You took that photo??? Lucky ******* to be in such an event!

Virenque is a GC contender until he cracks. He should act like it and his team should protect him at all costs. Other GC teams will be watching him very closely I'm sure.

If he cracks, he cracks. But if he doesn't.... he can win and top 5 GC should be within reach. I would feel better about his chances after tomorrow. He needs rest big time and I hear tomorrow's stage is very, very hard for tired legs looking for a rhythm.

francois


----------



## Len J (Jan 28, 2004)

*What are you smoking?*



francois said:


> Virenque is a GC contender until he cracks. He should act like it and his team should protect him at all costs. Other GC teams will be watching him very closely I'm sure.
> 
> If he cracks, he cracks. But if he doesn't.... he can win and top 5 GC should be within reach. I would feel better about his chances after tomorrow. He needs rest big time and I hear tomorrow's stage is very, very hard for tired legs looking for a rhythm.
> 
> francois


What a joke! I doubt very seriously that anyone is considering him a GC threat.
The only thing they will do is make sure he doesn't put too much time in them between now and Friday..........If he hangs on on Friday, then they will pay more attention to him. He is, and has been recently a one trick pony.....and he had his trick today.
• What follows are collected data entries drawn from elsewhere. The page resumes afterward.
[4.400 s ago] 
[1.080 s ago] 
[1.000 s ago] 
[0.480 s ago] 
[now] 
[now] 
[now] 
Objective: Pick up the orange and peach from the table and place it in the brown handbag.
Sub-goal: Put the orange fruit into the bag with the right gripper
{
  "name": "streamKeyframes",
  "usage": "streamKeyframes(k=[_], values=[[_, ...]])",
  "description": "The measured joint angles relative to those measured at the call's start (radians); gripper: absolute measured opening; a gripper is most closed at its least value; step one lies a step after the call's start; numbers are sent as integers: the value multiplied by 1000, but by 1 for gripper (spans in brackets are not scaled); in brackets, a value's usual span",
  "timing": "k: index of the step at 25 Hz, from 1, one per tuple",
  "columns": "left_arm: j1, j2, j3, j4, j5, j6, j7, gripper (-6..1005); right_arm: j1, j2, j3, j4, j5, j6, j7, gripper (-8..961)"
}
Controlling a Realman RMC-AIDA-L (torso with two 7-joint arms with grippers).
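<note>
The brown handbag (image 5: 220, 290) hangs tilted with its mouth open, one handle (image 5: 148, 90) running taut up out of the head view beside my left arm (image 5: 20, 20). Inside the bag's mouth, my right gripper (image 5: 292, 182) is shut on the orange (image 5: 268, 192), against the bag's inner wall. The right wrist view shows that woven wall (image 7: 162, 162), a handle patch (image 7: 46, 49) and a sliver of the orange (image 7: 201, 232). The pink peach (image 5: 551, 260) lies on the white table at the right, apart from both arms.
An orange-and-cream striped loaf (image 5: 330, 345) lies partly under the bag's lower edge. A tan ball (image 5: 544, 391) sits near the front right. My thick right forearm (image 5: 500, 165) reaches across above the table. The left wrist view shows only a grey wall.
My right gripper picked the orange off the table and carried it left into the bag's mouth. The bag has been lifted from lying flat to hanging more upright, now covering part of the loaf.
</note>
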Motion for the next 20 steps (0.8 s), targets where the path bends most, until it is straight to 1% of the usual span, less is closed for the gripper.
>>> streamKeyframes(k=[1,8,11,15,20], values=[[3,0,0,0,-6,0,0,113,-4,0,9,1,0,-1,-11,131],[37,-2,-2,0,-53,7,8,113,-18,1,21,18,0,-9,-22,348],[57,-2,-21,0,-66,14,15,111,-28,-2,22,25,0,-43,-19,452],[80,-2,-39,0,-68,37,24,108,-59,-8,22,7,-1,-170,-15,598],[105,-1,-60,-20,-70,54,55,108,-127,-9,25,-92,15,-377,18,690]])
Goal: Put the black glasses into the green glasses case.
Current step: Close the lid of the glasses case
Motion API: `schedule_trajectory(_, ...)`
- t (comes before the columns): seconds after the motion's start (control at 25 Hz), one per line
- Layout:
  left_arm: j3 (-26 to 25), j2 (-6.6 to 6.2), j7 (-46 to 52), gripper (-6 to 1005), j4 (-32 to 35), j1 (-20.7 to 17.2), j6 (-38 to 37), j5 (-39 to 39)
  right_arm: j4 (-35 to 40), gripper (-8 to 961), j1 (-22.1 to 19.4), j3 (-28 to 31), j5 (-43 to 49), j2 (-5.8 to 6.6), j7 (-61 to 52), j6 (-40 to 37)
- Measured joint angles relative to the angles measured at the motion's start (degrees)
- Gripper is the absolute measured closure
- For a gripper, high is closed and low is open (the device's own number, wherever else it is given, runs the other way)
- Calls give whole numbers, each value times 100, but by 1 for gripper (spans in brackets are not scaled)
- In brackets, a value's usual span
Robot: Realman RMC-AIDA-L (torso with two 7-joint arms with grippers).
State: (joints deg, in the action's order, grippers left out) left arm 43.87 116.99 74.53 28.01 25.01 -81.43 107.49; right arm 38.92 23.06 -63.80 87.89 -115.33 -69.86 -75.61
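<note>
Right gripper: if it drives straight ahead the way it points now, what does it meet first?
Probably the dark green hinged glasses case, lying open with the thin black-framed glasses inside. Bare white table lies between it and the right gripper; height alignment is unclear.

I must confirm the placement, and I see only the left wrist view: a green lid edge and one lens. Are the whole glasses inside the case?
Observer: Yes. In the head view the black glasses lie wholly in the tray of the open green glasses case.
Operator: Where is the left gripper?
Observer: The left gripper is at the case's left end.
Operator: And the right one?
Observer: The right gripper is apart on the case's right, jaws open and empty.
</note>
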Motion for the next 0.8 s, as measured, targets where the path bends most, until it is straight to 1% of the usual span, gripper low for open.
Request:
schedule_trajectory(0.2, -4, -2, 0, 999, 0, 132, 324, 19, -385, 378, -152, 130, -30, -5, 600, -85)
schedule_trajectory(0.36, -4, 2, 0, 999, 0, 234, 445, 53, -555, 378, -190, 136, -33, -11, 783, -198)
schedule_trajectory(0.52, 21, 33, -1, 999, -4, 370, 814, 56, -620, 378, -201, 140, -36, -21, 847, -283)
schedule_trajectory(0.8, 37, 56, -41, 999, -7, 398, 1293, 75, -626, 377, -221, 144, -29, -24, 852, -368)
If he goes out on a brake Tomorrow, they will let him go but watch him so he doesn't get out to far.......let him tire his legs for Friday & Saturday. 

As I said previusly, he'll be 5+ minutes down on the leaders by Sat night.

Len


----------



## mohair_chair (Oct 3, 2002)

francois said:


> You took that photo??? Lucky ******* to be in such an event!
> 
> Virenque is a GC contender until he cracks. He should act like it and his team should protect him at all costs. Other GC teams will be watching him very closely I'm sure.
> 
> ...


He is going to have his hands full just trying to keep the KOM jersey. I don't think he has enough to go for GC on top of that. With the new rule change, the KOM points are doubled on the last climb. That means he has to make it to the last climb, or risk giving up huge points to someone else, such as Lance or Mayo. A great climber like Mayo should pick up plenty of big points on the Cat 1 and HC climbs and take even bigger points on the final climbs. By accident, he could find himself in a position to take the jersey, even though it wasn't a goal at the beginning. Mayo could destroy Virenque if he chose to, and since Mayo no longer has big GC hopes, he might change his focus to getting the polka dots. I think he should.


----------



## cyclejim (Mar 31, 2004)

giovanni sartori said:


> Virenque blew up last year on Huez, the day after his solo breakaway. Here's a pic I took last year on Huez - it was bloody hot!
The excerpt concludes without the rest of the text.